Sunday, April 01, 2007
Egypt: the next Venezuela. posted by Richard Seymour
I say Egypt could be the next Venezuela - it would be more accurate to say that it would be far, far more significant than what is happening in Venezuela, much as one admires the popular movements and the political leadership shown thus far in that country. The reasons are obvious: the overthrow of a pro-imperialist dictator subsidised by $2bn dollar donations from the Washington treasury each year, on the back of a massive wave of labour strikes and uprisings, would lay the grounds for a revolutionary transformation of the Middle East that no neoconservative would appreciate. Every single pro-American dictatorship would be under threat, and every opposition group in the region would acquire a bastion of support - especially the Palestinians, the self-righteousness of whose oppressors is limitless. Perhaps you imagine I'm writing my April Fool piece, but if that breathless enthusiasm does seem a little overdone to you, perhaps it is because you haven't seen a fraction of what is happening in Egypt on your television screens, in contrast with the regular bulletins on Iran.
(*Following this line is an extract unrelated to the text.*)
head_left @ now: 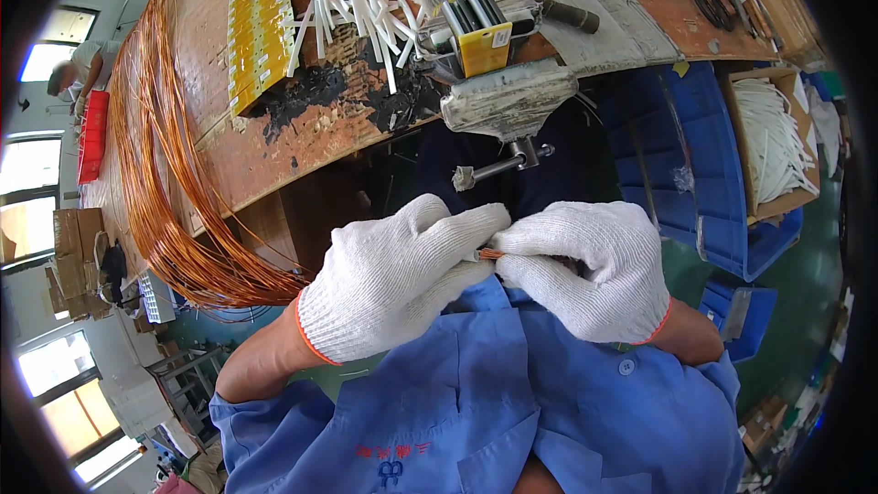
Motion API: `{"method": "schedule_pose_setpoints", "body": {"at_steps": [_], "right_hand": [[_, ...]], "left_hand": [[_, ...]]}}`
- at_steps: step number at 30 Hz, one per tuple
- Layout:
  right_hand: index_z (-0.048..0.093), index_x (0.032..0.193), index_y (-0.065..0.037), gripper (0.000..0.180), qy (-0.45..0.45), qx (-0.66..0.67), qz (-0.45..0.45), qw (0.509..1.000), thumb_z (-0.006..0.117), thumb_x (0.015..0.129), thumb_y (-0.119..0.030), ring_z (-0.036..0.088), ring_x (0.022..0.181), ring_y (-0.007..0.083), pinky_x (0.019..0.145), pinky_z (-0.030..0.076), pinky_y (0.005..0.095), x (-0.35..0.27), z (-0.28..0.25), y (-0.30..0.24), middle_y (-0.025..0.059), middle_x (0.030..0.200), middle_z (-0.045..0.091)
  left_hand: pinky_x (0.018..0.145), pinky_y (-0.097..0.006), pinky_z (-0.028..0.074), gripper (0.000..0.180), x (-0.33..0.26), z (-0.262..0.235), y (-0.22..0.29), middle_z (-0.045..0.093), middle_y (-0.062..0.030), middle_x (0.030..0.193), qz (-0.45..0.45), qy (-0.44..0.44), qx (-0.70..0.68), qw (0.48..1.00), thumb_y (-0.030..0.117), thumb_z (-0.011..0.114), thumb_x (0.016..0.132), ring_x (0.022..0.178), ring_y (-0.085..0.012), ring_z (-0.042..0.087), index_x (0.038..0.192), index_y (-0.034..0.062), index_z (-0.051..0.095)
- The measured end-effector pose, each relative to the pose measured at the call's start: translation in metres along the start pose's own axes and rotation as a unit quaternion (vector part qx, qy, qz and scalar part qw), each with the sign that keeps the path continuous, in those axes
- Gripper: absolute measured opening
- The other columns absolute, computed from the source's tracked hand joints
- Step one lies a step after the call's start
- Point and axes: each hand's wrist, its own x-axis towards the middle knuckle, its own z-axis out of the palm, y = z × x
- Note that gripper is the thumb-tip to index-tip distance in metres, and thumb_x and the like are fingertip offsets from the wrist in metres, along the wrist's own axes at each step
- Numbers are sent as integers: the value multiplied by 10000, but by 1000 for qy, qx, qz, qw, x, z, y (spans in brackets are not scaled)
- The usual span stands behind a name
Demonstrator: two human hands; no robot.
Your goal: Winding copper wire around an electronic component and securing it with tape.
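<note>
Two white-knit-gloved hands, left hand (398, 279) and right hand (590, 270), are pinching a thin copper-coloured wire bundle (491, 254) between their fingertips; long copper-orange wire loops (197, 270) are hanging left of both.

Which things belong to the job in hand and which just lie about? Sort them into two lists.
In use, by the look of it:
left hand, at a small white piece
right hand, pinching copper wire ends
copper wire bundle, beside the left wrist
white tubes on the bench, probably

Lying about, seemingly:
yellow part on the bench
hand tools, upper right
red bin, far left
</note>
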Motion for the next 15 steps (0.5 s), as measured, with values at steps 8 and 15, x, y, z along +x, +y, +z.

Hossam el-Hamalawy's blog contains regular updates on the strikes sweeping across Egypt, and the state's crack-downs. Plenty will you read of bloggers and dissidents taken away and tortured in Mubarak's cells, and you can even watch footage of the ballot-stuffing carried out by state officials in the recent referendum on constitutional amendments designed to crack down on opposition groups, but much also about the victories of the workers' movement. These strikes are illegal, frequently wild cat actions, and the state has not been slow to send in the goons where it has had the confidence to do so. But from time to time, they have been outnumbered. And, of course, a report from this remarkable Cairo Conference, the fifth since they began. (Last year, we had a report and some pictures from our own Guy Taylor, so I hope he's been again this year). This year, Rose Gentle of Military Families Against the War spoke alongside Alex Callinicos and John Rees in front of socialists and resistance groups from across the Middle East, as well as Muslim Brothers, Hizbollah and Hamas representatives, and anticapitalist activists from South Korea. The conference's anti-torture forum featured bloggers who had been detained and tortured by Mubarak's secret police, and also a chap named Abu Omar who had been kidnapped by the CIA in Italy and packed off to Mubarak to be electrocuted. Others were put through sexual abuse alongside the other forms of torture. That is how the empire, and its client despots, keep order: this repression, this tyranny, is paid for with a share of the profits of the American capitalist class, the very same who we are supposed to believe are concerned for democracy and human rights in Venezuela.
The radicalisation in Egypt has been going on for some years, and has already won some limited political reforms. The opening up of the electoral system allowed 88 Muslim Brothers to be elected and form a substantial oppositional bloc to the regime - even if the Brothers' leadership has tended toward conservatism and compromise. The confidence with which the opposition is organising is indicative of how much the state's power has been curtailed. Recently, a remarkable article in Merip's Middle East Report by Hossam and Joel Beinin, discussed how Egyptians workers are challenging not only Mubarak's deep-state, but the whole economic order that the US seeks to impose. The privatisation drives, the cuts to wages and the attempts to reduce social protections for workers established under Nasser, have all provoked the fierce strike waves that have intensified even while state terror has intimidated opposition groups. Without this, you can be sure that the political ferment would not be at the pitch that it is at, and the opportunities for dissent would be even narrower than they are.
The nationalist and Islamist resistance groups in Iraq can cause American imperialism to have a crisis of overstretch, and also intensify its legitimacy crisis, particularly when the American ruling class is unwilling to fund a substantial material boost to the Pentagon. As a percentage of national income, US military spending is much lower than in the Cold War, but to increase that share, they would have to raise taxes at a time when the rich generally prefer to see them rolled back. And the European and East Asian capitalist classes are not necessarily willing to raise indefinite loans for the empire, especially if they come to doubt it can defend their interests. Hizbullah can temporarily stun Israel into a humiliating military defeat, and lead the fight against the yuppies of the Lebanese neoliberal and far right, but ultimately they will compromise and are indeed already compromised by an almost uncritical attitude to Syria (which does a substantial portion of the empire's torture for it) and Iran (which has assisted the occupations in Iraq and Afghanistan), and to the SCIRI in Iraq (whose militias are rented out to the occupiers). The working class, by contrast, can overthrow Mubarak. They can halt the neoliberal tide and help the Palestinians resist their oppressors and stop the Zionist ethnic cleansing drive in its tracks. They can send the stale, odious system of pro-American tyrannies to an early grave. That working class, contrary to the fantasies of some beautiful souls, will not be only or even principally socialist - although we need the socialists to prevail as an independent alignment and as a constant pressure against sell-out and compromise. It will comprise Islamists and Nasserists, communists and liberals, supporters of the Muslim Brothers and of Kefiya, the militant, the devout, the timid, the reactionary, anyone who will stand on a picket line and resist the robocop thugs and their capitalist paymasters.